After dinner, Kaew and I went off to Khao San Road to meet Nima (Ben’s cousin), her sister, and an American movie producer named John, who’s in town for two weeks for the Thai film festival. Khao San Road is the backpacker’s Mecca, and I’m now VERY glad I’m not staying there–Bob Marley T-shirts, woven-bead necklaces, and funky purses, need I say more? But it was good to see the place, I may have to see a travel agent there.
I did feel pretty twitchy while we were hopping through the dance clubs on Khao San Road, though; there are terrorism alerts all through Southeast Asia right now, and I was pretty intensely aware that I was standing in the number one target in Thailand–the trendy nightclubs in the prime tourist district (exactly the places that got blown up in Bali). On the other hand, given that there’s a sniper running around DC shooting people right now, I don’t think there’s anywhere that’s truly safe. And Thailand is not a Muslim country.
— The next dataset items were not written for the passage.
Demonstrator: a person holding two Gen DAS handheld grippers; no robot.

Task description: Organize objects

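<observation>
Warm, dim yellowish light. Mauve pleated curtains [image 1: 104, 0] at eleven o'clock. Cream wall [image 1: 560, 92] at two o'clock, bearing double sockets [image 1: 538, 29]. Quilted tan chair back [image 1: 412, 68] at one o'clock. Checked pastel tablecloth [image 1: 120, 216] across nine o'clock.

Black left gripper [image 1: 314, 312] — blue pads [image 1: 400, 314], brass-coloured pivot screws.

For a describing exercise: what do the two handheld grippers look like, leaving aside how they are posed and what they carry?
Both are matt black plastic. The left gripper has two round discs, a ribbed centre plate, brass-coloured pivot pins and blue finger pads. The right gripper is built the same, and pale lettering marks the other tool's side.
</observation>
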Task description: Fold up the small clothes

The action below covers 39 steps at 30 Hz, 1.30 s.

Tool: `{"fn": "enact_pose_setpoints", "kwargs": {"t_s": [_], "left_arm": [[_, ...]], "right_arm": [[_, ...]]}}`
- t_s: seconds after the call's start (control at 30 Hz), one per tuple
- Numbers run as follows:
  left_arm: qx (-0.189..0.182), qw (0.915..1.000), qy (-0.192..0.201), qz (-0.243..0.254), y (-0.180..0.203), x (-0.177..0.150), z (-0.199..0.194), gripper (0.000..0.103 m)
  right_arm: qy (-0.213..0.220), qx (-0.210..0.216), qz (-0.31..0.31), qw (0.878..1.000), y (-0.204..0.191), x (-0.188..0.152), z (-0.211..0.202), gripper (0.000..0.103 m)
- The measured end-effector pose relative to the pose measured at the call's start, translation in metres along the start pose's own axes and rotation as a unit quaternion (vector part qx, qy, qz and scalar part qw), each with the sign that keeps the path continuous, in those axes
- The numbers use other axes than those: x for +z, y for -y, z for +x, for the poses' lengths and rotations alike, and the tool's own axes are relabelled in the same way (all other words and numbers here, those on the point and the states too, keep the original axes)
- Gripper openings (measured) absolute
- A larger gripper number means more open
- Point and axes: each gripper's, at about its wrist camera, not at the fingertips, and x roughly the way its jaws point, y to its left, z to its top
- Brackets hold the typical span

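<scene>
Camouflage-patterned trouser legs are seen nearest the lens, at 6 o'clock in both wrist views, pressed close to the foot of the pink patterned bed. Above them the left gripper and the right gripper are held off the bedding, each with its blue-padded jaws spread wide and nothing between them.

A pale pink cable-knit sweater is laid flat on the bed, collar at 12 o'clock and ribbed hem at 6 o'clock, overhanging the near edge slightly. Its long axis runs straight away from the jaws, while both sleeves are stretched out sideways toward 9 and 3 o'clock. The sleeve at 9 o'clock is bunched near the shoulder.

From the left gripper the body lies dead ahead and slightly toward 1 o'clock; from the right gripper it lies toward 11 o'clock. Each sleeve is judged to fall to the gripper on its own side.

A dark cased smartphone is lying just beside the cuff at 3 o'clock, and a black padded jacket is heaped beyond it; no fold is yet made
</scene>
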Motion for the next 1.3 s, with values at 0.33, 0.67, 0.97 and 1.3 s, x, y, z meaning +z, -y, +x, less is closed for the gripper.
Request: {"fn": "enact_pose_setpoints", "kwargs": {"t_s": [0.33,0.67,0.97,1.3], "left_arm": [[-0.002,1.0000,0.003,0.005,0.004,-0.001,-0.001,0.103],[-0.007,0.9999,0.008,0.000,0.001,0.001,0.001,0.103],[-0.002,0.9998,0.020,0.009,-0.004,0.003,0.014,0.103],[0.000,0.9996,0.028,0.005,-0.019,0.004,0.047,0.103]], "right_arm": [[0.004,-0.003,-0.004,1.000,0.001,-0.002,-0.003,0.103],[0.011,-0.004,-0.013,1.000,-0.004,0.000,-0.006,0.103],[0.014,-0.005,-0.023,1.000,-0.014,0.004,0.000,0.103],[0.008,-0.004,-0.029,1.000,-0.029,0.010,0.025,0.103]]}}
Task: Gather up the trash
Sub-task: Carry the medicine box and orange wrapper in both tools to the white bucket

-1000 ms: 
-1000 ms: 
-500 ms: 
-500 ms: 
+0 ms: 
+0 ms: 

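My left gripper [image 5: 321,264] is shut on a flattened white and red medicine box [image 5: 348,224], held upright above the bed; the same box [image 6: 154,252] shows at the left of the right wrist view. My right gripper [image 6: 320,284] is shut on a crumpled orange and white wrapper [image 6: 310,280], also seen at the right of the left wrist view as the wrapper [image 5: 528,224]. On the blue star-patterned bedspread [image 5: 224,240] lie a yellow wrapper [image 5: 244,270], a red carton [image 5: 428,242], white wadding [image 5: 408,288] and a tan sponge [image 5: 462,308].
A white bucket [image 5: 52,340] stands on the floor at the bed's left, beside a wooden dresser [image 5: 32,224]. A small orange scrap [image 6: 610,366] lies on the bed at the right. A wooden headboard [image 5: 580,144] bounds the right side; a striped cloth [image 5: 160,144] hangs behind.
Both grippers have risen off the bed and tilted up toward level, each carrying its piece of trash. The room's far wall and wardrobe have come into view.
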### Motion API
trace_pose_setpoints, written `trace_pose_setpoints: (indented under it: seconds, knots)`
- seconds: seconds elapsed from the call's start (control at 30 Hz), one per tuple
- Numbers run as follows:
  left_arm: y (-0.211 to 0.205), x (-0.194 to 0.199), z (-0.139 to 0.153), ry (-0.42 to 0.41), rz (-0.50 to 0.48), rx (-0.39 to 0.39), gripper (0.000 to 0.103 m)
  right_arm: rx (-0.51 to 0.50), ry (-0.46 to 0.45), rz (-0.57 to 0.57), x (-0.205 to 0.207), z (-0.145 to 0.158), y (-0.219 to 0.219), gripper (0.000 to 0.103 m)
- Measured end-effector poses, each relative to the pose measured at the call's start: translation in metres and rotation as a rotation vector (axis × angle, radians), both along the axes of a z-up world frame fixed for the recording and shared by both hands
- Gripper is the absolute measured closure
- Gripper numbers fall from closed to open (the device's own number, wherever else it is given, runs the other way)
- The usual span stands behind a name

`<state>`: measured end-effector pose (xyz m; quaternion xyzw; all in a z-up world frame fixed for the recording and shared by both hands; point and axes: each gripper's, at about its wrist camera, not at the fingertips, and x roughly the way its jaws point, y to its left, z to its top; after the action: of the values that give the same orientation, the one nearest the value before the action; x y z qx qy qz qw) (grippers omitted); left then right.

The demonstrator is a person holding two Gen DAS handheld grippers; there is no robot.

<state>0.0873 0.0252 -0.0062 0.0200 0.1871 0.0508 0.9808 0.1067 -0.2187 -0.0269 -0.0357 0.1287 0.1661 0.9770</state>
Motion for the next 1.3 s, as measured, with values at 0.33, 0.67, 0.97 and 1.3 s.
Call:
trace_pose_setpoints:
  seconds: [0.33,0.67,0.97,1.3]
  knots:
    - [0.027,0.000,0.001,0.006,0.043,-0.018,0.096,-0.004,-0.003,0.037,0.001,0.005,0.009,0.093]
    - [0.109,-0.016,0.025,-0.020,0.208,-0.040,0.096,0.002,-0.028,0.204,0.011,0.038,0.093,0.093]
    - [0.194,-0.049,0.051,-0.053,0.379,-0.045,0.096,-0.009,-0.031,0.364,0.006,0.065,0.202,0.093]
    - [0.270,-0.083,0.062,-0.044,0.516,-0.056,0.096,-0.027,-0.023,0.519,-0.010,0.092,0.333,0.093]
I am thinking I will skip overlanding through Malaysia and Indonesia, though I may still go to Bali. (With tourism already devastated, it’s unlikely IMO there’ll be other attacks, so it might be the safest place to be.) Haven’t decided yet.
Plans for today include the Weekend Market (which is supposed to be a must-see, a giant flea market that sells *everything*), and maybe either a Thai massage or a conversation with Buddhist monks. Sunday I’m lunching with Wu, a 63-year-old Chinese man whom I’ve never met, but who’s read my posts on the handspinners’ list and (I kid you not) wants me to teach him how to spin silk into thread on the drop spindle I brought along. Since he only speaks Mandarin and I only speak English, this should be pretty interesting, but I imagine the language of craft is universal.
Sunday, Kaew and I are going for dinner–I’m helping her break into the social scene here (which is a laugh, since I just got here) in exchange with help on one of my other little projects, and some general help sightseeing.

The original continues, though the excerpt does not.